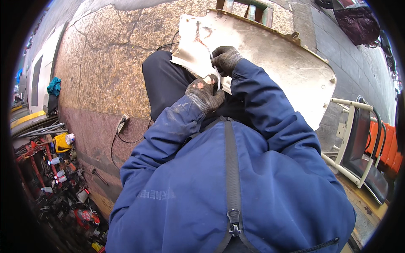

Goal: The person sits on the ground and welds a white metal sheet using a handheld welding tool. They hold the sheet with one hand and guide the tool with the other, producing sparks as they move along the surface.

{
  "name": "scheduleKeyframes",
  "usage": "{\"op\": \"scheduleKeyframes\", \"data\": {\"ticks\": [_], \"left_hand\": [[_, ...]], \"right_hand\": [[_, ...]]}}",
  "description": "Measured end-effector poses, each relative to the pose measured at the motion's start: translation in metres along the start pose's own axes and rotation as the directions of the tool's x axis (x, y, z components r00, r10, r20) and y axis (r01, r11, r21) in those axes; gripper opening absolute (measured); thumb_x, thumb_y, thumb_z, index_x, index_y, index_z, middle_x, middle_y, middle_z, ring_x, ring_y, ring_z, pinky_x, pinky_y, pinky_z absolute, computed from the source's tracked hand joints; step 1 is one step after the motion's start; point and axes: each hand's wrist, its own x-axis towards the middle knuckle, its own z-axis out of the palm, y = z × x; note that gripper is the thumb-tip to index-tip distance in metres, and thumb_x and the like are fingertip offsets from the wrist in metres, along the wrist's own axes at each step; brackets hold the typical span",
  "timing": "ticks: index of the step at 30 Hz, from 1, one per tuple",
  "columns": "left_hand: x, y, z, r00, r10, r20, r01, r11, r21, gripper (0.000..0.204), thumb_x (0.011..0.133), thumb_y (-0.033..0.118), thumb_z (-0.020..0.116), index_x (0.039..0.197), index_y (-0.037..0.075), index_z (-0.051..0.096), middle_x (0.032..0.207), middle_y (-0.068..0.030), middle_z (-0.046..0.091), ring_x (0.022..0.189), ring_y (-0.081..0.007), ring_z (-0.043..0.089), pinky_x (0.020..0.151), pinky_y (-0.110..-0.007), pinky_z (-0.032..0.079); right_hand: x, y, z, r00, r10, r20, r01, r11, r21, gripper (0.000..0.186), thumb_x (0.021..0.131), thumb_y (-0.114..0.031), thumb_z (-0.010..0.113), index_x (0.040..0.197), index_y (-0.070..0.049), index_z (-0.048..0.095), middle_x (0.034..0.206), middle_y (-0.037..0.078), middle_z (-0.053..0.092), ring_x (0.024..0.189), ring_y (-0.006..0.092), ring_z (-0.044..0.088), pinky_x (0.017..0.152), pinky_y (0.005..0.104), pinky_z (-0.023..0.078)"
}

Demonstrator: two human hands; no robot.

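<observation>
A large white curved panel point(270, 50), scuffed and grimy, lies across in front of me, its near left part by my knees. Brown marks and a crack-like line run over its upper left part. My right hand point(226, 61), in a dark worn glove, pinches the upper part of a thin white strip point(218, 76) over the panel's near edge. Lower down, my left hand point(205, 92), in a dark glove with holes, is closed around the strip's lower end. Its fingertips are partly hidden, and I cannot make out whether it grips anything else.
Beyond the panel stands a greenish frame point(252, 12). A power strip point(122, 121) with a black cable lies on the ground at left. Tools and parts are heaped point(59, 177) at the lower left. A metal-framed chair point(358, 147) and orange bin point(383, 145) stand at right.
</observation>
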Motion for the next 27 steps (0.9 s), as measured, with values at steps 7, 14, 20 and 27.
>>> {"op": "scheduleKeyframes", "data": {"ticks": [7,14,20,27], "left_hand": [[0.001,0.005,-0.001,0.997,-0.061,0.045,0.058,0.997,0.057,0.034,0.073,0.031,0.062,0.091,0.004,0.054,0.073,-0.0163,0.062,0.073,-0.0329,0.062,0.068,-0.040,0.049],[0.002,0.012,-0.008,0.972,-0.162,0.171,0.143,0.983,0.119,0.036,0.073,0.032,0.058,0.096,0.005,0.052,0.080,-0.0174,0.062,0.079,-0.0333,0.061,0.073,-0.041,0.048],[0.005,0.013,-0.012,0.939,-0.184,0.290,0.146,0.978,0.149,0.049,0.077,0.039,0.049,0.113,0.006,0.048,0.094,-0.0211,0.062,0.092,-0.0343,0.060,0.084,-0.042,0.046],[0.003,0.016,-0.015,0.945,-0.159,0.288,0.130,0.985,0.116,0.049,0.075,0.037,0.050,0.112,0.005,0.049,0.093,-0.0201,0.063,0.090,-0.0344,0.061,0.082,-0.042,0.047]], "right_hand": [[-0.002,0.001,-0.001,1.000,-0.009,0.000,0.009,0.997,-0.075,0.010,0.072,0.000,0.059,0.082,-0.003,0.059,0.060,0.007,0.056,0.040,0.0157,0.048,0.034,0.0293,0.039],[-0.002,0.004,-0.003,1.000,-0.026,0.014,0.026,0.999,-0.040,0.008,0.069,0.003,0.058,0.076,-0.002,0.059,0.056,0.008,0.055,0.042,0.0161,0.049,0.035,0.0293,0.040],[-0.005,0.003,-0.003,1.000,-0.031,-0.004,0.031,0.998,-0.054,0.006,0.071,0.002,0.058,0.076,-0.002,0.059,0.058,0.007,0.055,0.043,0.0156,0.049,0.035,0.0292,0.039],[-0.008,0.003,-0.004,1.000,-0.005,-0.014,0.005,0.999,-0.046,0.005,0.073,0.001,0.058,0.077,-0.002,0.059,0.059,0.008,0.055,0.044,0.0159,0.049,0.035,0.0296,0.039]]}}
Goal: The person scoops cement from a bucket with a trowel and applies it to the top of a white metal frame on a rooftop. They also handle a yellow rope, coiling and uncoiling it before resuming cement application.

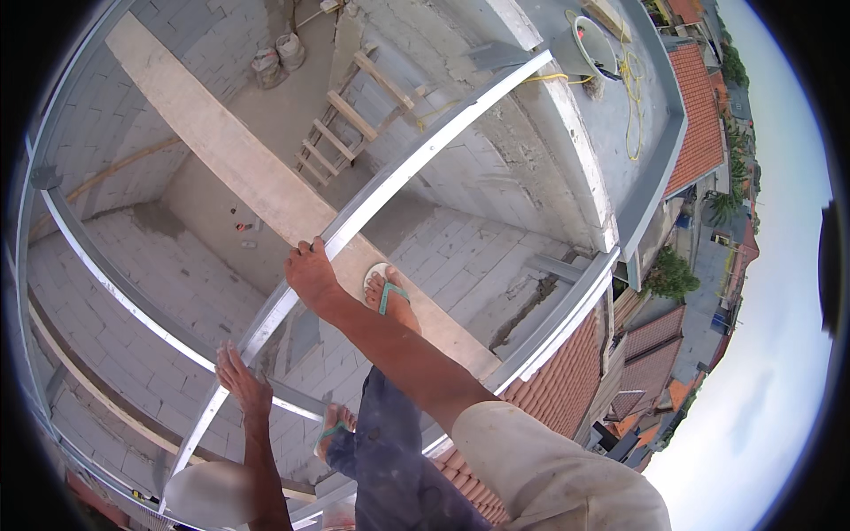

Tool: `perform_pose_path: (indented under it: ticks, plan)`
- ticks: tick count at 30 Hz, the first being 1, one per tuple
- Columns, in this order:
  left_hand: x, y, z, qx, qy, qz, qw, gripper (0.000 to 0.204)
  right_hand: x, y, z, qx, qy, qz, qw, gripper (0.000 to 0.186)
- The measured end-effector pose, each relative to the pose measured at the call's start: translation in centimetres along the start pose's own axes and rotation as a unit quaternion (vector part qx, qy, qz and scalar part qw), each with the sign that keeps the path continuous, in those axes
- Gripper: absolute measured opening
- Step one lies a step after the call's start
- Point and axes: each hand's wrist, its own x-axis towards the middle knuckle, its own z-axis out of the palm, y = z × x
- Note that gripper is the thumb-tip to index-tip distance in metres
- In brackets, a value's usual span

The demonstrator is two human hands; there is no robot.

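A long, silvery metal profile (443,133) crosses the view diagonally above an unroofed room. My right hand (312,276) is closed round its edge near the middle. Lower left, my left hand (243,382) rests with fingers stretched out and apart where a second, curved-looking metal profile (133,301) meets the first. Below the right hand runs a wide wooden plank (230,159). My foot in a green-strapped sandal (387,290) stands on it; the other sandalled foot (336,423) is lower, beside my dark trousers. A whitish blurred shape (208,494) beside my left forearm cannot be made out.
Grey block walls (496,265) surround a deep drop to the floor (208,208). Down there are a wooden ladder (336,142) and sacks (279,60). At upper right, a bucket (584,49) and yellow cord (633,97) lie on a ledge. Tiled roofs (567,372) adjoin the right edge.
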Motion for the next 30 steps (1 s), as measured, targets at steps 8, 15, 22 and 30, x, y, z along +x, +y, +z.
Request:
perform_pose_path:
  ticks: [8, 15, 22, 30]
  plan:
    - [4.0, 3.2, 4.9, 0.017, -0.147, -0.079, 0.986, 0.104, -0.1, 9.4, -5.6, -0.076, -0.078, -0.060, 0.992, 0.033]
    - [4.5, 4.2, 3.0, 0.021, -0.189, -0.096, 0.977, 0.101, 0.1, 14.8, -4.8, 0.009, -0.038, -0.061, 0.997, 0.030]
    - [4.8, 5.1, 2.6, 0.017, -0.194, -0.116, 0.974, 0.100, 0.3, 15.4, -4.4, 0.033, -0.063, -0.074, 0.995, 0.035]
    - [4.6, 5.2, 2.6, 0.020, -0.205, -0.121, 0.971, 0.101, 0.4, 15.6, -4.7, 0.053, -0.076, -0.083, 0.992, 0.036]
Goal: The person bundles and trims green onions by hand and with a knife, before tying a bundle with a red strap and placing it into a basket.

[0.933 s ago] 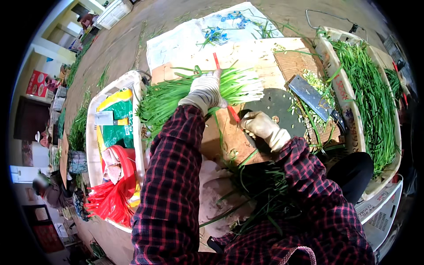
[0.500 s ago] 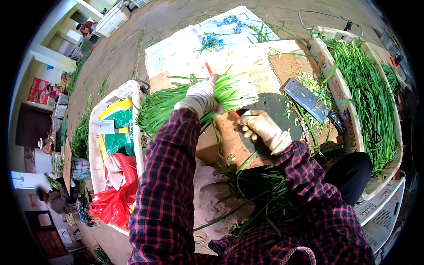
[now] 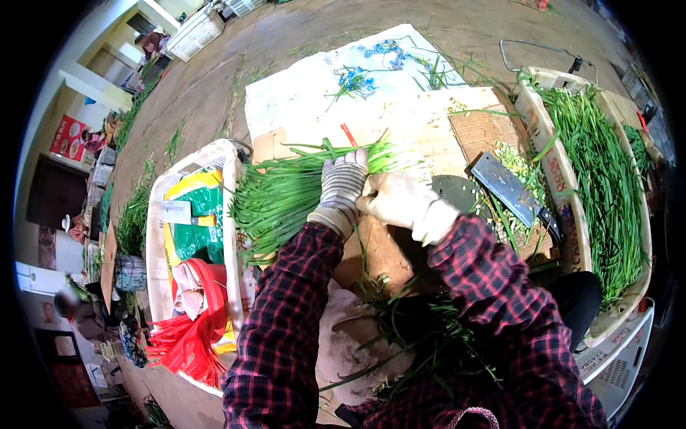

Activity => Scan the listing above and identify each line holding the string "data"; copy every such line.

Answer space =>
  "usage": "{\"op\": \"scheduleKeyframes\", \"data\": {\"ticks\": [_], \"left_hand\": [[_, ...]], \"right_hand\": [[_, ...]]}}",
>>> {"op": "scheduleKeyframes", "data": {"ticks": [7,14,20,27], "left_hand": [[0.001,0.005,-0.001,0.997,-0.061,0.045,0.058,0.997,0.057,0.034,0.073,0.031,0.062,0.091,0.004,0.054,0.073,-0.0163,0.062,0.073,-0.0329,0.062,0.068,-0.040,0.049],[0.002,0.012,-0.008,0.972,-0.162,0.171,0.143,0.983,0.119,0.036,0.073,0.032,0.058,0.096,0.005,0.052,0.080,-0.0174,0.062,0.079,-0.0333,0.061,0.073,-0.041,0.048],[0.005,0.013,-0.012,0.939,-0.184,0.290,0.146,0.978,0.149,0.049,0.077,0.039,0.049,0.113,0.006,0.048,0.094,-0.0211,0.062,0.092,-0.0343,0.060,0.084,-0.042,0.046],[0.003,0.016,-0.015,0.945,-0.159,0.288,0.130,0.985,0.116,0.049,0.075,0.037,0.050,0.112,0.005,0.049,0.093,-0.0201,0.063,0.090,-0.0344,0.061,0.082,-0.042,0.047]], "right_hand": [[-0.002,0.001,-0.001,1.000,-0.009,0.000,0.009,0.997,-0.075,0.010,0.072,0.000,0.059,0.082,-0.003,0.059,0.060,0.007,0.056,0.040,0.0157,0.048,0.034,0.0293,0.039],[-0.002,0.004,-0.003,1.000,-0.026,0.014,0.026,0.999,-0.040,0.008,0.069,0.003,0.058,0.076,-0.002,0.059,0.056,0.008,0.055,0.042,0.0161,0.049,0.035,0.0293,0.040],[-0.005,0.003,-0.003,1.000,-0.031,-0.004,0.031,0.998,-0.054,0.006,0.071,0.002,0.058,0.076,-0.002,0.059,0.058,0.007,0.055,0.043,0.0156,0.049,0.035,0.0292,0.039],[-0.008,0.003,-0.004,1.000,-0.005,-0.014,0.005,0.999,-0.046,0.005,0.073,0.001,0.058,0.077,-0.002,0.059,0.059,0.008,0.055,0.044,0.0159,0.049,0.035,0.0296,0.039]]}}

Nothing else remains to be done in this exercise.